Nietzsche n’aime pas l’État, selon lui une abstraction comme Dieu, qui rend esclave les hommes. Il est en ce sens « anarchiste » tant qu’il existe des États qui s’arrogent le monopole de régir la vie de chacun. Où l’on constate que Nietzsche n’aurait surtout pas été nazi (et pas plus léniniste), puisque dans ces régimes, l’État est tout et l’individu rien. « L’État est le plus froid des monstres froids » : une administration des choses, une moralisation des êtres – un gouvernement, un droit, une loi. De quoi « normaliser », comme l’on dit aujourd’hui, tous les individus par essence originaux et créateurs.

Le philosophe au marteau préfère les peuples et les troupeaux, les premiers organisant leur puissance vitale comme des lions et les second restant soumis comme des chameaux – rappelons-nous les Trois métamorphoses. « Il y a encore quelque part des peuples et des troupeaux, mais pas chez nous, mes frères : chez nous, il y a des États. » Le mensonge de l’État est de dire : « Moi, l’État, je suis le Peuple. » Un certain Mélenchon, qui se croit l’État à lui tout seul comme simple élu parmi 577 autres députés, s’enorgueillit comme Louis XIV de clamer : l’État, c’est moi ! Or il n’est de plus qu’un homme, parmi les autres, et ni l’État, ni le Peuple.
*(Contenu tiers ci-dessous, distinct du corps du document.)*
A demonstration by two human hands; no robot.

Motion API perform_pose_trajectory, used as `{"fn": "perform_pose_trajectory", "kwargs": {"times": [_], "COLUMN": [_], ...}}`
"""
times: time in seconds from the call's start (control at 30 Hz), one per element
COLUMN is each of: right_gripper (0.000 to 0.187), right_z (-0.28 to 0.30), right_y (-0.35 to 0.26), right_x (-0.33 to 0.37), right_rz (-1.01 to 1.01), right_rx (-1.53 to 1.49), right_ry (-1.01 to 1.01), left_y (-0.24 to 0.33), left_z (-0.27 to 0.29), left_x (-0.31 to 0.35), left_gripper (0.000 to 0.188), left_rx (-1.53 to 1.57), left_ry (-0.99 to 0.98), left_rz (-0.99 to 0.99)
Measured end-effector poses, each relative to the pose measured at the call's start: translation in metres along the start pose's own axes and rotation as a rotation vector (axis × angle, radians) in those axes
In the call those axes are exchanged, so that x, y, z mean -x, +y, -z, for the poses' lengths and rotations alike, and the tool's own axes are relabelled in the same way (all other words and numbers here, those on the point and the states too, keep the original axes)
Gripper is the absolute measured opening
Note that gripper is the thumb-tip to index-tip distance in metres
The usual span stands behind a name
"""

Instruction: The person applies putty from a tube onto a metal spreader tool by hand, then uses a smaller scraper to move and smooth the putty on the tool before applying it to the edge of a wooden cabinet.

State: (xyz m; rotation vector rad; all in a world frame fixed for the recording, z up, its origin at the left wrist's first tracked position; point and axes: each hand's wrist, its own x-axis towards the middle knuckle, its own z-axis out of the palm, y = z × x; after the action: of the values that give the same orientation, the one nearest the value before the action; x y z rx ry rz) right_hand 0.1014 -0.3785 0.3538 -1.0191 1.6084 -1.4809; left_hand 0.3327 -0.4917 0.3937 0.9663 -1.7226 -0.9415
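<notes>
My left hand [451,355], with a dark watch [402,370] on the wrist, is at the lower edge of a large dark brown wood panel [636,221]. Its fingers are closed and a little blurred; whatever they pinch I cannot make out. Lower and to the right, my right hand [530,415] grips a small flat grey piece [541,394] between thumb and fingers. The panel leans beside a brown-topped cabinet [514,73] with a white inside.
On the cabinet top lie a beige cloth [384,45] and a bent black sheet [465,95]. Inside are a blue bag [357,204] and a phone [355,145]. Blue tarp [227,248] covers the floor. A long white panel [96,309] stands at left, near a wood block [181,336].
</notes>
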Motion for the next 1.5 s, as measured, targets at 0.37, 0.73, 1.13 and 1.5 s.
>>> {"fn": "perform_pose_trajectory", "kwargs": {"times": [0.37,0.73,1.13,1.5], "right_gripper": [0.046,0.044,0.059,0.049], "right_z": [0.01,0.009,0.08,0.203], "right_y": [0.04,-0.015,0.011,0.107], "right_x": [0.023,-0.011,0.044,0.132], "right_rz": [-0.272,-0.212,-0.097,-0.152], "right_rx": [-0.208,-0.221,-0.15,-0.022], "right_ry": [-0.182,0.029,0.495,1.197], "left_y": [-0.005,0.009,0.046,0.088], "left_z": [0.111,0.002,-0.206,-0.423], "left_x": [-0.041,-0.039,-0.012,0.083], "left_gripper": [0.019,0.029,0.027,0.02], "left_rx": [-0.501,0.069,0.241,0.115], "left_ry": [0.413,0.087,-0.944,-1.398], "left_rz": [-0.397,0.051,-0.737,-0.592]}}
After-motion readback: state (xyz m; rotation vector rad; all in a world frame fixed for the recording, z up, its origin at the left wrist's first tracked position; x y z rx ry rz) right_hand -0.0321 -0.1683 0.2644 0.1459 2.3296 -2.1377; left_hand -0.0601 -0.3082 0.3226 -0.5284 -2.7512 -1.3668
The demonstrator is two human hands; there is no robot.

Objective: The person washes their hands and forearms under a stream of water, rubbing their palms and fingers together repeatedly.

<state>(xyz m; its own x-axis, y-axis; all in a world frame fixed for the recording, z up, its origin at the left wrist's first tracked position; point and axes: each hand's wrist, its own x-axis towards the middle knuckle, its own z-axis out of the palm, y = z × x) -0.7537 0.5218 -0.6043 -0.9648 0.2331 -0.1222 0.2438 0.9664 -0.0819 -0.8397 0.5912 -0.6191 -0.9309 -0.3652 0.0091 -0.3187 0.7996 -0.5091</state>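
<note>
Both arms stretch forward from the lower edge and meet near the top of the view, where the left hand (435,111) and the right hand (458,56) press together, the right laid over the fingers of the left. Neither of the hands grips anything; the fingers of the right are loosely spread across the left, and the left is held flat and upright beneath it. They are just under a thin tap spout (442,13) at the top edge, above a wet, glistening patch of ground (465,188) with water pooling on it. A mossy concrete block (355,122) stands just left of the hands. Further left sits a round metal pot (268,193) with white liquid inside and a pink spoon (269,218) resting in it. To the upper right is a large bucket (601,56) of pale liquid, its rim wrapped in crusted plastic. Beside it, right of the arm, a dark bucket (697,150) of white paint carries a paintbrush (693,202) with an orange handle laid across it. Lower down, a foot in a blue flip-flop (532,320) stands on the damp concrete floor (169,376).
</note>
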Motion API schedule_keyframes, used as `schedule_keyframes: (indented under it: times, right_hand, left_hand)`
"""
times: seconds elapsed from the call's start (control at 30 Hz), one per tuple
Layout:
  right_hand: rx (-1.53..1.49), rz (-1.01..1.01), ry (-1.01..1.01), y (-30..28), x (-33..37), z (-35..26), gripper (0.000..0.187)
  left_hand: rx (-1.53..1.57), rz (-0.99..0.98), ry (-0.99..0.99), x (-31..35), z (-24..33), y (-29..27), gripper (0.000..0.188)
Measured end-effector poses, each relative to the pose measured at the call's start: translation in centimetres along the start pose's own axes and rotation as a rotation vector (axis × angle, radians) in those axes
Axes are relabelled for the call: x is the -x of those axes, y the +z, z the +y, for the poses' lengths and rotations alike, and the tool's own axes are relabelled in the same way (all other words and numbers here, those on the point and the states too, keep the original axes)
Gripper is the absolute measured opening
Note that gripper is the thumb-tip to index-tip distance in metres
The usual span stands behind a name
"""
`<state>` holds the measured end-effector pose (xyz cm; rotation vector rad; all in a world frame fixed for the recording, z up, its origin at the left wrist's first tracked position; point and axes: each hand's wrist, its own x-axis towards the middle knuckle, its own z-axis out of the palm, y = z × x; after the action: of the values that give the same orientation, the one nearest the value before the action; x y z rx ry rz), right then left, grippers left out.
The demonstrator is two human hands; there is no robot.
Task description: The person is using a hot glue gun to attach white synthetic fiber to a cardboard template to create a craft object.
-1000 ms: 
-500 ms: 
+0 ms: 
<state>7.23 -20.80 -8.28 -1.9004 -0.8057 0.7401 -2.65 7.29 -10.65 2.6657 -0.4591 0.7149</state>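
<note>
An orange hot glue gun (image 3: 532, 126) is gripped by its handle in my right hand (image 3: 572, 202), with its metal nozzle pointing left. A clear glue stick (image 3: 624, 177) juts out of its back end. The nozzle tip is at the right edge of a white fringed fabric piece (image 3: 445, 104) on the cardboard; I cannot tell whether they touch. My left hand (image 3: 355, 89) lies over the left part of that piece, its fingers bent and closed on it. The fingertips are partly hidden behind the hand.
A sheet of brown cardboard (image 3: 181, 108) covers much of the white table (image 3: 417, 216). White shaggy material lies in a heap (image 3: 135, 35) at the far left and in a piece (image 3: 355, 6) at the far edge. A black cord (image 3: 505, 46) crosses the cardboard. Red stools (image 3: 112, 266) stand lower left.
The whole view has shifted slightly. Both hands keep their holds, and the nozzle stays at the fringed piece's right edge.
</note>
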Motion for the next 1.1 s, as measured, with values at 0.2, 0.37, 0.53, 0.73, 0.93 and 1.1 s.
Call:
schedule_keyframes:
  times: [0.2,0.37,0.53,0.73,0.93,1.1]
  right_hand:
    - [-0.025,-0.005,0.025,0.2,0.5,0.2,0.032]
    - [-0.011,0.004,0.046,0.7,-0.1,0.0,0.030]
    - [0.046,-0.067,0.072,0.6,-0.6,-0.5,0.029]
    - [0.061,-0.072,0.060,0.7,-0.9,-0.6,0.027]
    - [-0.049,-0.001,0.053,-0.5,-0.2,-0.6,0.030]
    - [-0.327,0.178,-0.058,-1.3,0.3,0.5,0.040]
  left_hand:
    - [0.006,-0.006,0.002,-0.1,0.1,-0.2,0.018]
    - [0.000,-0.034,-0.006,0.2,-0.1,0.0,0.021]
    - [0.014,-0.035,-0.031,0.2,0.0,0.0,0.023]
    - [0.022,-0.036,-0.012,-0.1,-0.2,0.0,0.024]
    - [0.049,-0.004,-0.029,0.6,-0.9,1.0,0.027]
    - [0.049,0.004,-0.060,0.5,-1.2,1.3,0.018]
Nietzsche n’aurait pas aimé Mélenchon. « C’est un mensonge ! Ce sont des créateurs qui ont formé les peuples et qui ont suspendu au-dessus des peuples une foi et un amour ; ainsi ont-ils servi la vie ».

Mélenchon n’est ni Louis XIV, ni Napoléon, ni De Gaulle – ni même Mitterrand (cela se saurait). Il reste trop haineux et revanchard pour être créateur. Peu importe le personnage (je ne juge pas l’homme lui-même, que je ne connais pas, et qui a ses qualités), pour Nietzsche, le peuple est animé par les créateurs, ceux qui leur donnent une foi et un amour, ceux qui les entraînent. L’organisation d’État ne vient qu’ensuite, comme instrument de la grande Politique, pas comme fin en soi. Nietzsche, en cela, n’est pas fondamentalement « anarchiste », il admet une organisation de la société et une institution pour gouverner – mais comme outil pour la foi du peuple.

L’État comme fin en soi est une idole et « partout où il y a encore du peuple, il ne comprend pas l’État et il le hait comme un mauvais œil, comme une atteinte aux coutumes et aux lois. » C’est ainsi que l’empereur romain Constantin a converti tout l’empire au christianisme d’un trait de plume, engendrant la répression de tous les autres cultes – dont la disparition des hiéroglyphes égyptiens. Les crétins fanatiques ont alors pu se déchaîner contre les « païens » plus lettrés qu’eux, avant le même fanatisme de l’islam, puis du communisme, puis des islamistes radicaux. Les politiciens qui révèrent l’État sont des « destructeurs (…) Ils suspendent au-dessus d’eux un glaive et cent appétits. » Le glaive de la police et de la loi, les cent appétits d’envie de celui qui regarde toujours ce qu’on donne au voisin plus qu’à lui. Chaque peuple a son langage du bien et du mal, son voisin ne le comprend pas, dit Nietzsche, et l’État veut tout normaliser, « l’État ment dans toutes les langues du bien et du mal ». Il dit le bien parce qu’il affirme savoir mieux que nous ce qui est bon pour nous, cinq fruits et légumes par jour, pas plus d’un verre de vin par repas, obligation de rouler à 80 km/h quelle que soit la route, la voiture ou le conducteur, et tant d’autres prescriptions de moralisme d’État.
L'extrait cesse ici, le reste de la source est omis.